Of course, it is still true to say that in countries with greater numbers of adherents to Islam, self-reported atheists and agnostics are less common in the population (Sevinç et al., 2018). Past work suggests that the stigma associated with being nonreligious is greater in more religiously devout countries and/or regions (Cragun et al., 2016; McCaffree, 2017b). This stigma appears to be particularly severe in countries where legal penalties (including execution) exist for openly expressing criticisms of Islam, such as in Afghanistan, Malaysia, Iran, Pakistan, Saudi Arabia, Yemen, Somalia, Qatar, and Sudan (Fenton, 2016). And, given that those reporting non-belief in the Muslim faith are also less likely to attend Mosque, individuals may face compounding stigma for both a lack of belief and a lack of religious community involvement (Sevinç et al., 2018). Data also indirectly support the existence of such stigma—while research shows that most people raised in Islamic households are likely to maintain some level of religious adherence into adulthood, 96% of people raised Muslim maintain their religiosity when they continued to reside in Muslim-majority countries, compared to 85% of those raised Muslim who now reside in non-Muslim majority countries (Sevinç et al., 2018).

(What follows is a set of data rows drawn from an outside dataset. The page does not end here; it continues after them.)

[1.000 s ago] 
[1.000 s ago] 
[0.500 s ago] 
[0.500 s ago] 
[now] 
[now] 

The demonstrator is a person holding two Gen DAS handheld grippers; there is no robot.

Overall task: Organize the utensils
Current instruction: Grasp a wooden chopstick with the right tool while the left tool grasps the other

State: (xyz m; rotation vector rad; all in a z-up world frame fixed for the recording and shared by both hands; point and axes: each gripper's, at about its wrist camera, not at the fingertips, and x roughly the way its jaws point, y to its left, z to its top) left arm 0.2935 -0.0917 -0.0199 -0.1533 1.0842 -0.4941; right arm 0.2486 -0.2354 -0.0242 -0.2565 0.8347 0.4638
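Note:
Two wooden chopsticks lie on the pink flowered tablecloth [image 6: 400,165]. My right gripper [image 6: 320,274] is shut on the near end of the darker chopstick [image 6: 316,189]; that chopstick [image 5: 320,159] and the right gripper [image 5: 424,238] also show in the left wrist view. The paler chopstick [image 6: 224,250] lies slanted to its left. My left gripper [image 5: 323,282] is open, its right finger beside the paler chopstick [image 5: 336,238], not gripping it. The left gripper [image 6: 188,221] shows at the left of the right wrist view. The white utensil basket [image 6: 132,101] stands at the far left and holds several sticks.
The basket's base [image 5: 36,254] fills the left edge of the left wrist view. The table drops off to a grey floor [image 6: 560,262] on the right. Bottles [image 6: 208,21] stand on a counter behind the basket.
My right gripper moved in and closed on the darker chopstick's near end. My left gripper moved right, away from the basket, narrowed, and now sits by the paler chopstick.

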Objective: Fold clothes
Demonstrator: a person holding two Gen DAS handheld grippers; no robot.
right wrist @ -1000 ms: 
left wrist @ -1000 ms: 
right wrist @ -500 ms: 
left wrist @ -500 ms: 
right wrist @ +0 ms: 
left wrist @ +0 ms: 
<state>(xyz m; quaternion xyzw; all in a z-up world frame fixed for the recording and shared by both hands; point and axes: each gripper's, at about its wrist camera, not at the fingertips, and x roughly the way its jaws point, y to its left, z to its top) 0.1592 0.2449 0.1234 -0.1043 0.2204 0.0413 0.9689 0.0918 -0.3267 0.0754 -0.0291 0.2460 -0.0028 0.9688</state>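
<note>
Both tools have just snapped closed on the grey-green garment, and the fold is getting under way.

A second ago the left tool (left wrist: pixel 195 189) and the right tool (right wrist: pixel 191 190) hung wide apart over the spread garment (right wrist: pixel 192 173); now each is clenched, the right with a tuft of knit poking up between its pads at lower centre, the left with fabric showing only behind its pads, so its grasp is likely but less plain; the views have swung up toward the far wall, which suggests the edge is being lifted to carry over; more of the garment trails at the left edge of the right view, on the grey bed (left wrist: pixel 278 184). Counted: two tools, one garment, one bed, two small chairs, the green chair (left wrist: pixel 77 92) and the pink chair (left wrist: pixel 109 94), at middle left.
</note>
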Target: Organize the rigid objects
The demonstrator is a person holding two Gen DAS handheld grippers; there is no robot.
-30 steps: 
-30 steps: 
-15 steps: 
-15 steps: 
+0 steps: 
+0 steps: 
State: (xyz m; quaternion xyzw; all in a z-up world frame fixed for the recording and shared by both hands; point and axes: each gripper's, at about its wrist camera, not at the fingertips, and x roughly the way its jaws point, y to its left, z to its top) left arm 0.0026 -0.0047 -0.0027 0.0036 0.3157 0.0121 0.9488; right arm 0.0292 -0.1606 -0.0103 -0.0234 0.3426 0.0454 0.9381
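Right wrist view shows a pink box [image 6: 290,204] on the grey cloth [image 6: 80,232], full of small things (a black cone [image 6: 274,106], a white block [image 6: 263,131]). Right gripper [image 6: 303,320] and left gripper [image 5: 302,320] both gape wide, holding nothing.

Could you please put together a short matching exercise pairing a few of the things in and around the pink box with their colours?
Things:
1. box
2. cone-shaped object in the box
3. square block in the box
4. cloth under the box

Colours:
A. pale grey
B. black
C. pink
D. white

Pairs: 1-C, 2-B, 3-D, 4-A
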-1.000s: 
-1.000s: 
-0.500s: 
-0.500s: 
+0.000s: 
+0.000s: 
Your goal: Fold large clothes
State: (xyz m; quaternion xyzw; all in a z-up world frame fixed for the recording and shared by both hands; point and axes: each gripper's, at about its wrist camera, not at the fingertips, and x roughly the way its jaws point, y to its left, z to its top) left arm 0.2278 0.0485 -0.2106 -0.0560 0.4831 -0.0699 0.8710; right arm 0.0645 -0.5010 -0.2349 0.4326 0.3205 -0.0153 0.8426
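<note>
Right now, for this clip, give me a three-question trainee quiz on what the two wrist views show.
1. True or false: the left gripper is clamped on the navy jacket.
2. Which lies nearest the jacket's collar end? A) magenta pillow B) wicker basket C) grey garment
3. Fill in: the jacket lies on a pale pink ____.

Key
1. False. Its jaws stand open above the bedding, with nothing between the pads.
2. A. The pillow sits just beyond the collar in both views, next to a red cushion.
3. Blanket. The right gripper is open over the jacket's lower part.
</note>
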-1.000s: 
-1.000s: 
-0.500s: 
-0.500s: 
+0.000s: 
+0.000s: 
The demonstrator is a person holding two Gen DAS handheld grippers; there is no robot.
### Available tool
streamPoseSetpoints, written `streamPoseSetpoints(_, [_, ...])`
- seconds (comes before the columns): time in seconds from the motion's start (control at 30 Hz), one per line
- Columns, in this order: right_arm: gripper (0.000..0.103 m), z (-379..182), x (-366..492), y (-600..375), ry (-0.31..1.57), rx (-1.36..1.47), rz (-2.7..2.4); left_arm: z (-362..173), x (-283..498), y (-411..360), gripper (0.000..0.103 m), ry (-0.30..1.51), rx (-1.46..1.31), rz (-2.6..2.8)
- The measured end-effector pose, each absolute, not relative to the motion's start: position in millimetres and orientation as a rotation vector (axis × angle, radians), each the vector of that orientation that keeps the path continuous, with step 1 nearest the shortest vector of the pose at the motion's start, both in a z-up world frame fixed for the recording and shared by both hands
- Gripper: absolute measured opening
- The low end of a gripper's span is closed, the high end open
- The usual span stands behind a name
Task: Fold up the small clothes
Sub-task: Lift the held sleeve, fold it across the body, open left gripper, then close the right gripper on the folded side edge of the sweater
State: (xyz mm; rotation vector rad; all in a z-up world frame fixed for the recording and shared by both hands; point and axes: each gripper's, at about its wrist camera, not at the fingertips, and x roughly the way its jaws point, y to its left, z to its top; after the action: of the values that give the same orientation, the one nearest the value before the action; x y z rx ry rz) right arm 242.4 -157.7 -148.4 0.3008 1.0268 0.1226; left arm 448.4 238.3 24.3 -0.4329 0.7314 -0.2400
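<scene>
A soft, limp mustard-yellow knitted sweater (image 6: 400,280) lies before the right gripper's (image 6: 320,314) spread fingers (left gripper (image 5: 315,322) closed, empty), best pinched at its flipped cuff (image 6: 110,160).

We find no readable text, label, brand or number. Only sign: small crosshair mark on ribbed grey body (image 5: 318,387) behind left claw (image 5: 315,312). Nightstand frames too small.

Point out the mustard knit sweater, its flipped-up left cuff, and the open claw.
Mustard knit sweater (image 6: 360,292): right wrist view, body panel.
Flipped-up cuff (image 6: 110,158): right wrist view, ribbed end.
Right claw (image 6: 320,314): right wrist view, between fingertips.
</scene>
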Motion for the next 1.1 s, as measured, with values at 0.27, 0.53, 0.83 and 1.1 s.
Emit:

Sex Differences in Secularity
Very little work exists examining how men and women experience secularization after having been raised in an Islamic social context (Schnabel et al. 2016). Sex differences amongst non-religious people in Western samples have, on the other hand, been studied extensively. In one of the earliest studies on the topic, Vernon (1968) found that over 70% of those identifying as atheist or agnostic in American samples were men. In Western countries, the consensus is that atheists tend to be younger, unmarried without children, socially liberal and are also more likely to be white, male, and highly educated compared to those who are not religiously affiliated but who decline to identify as “atheist” (Galen, 2009; Hunsberger and Altemeyer, 2006; Kloet and Galen, 2011; Pasquale, 2012; Zuckerman et al., 2016). The sex difference, however, is substantial: past research suggests that, across Western samples, there are just over two male agnostics for every one female agnostic and about 2.6 male atheists for every one female atheist (Baker and Smith, 2015). In addition to being less likely to leave the religious tradition in which they were raised, women in Western samples are also less likely to remain religiously non-affiliated over time (Kosmin et al., 2009).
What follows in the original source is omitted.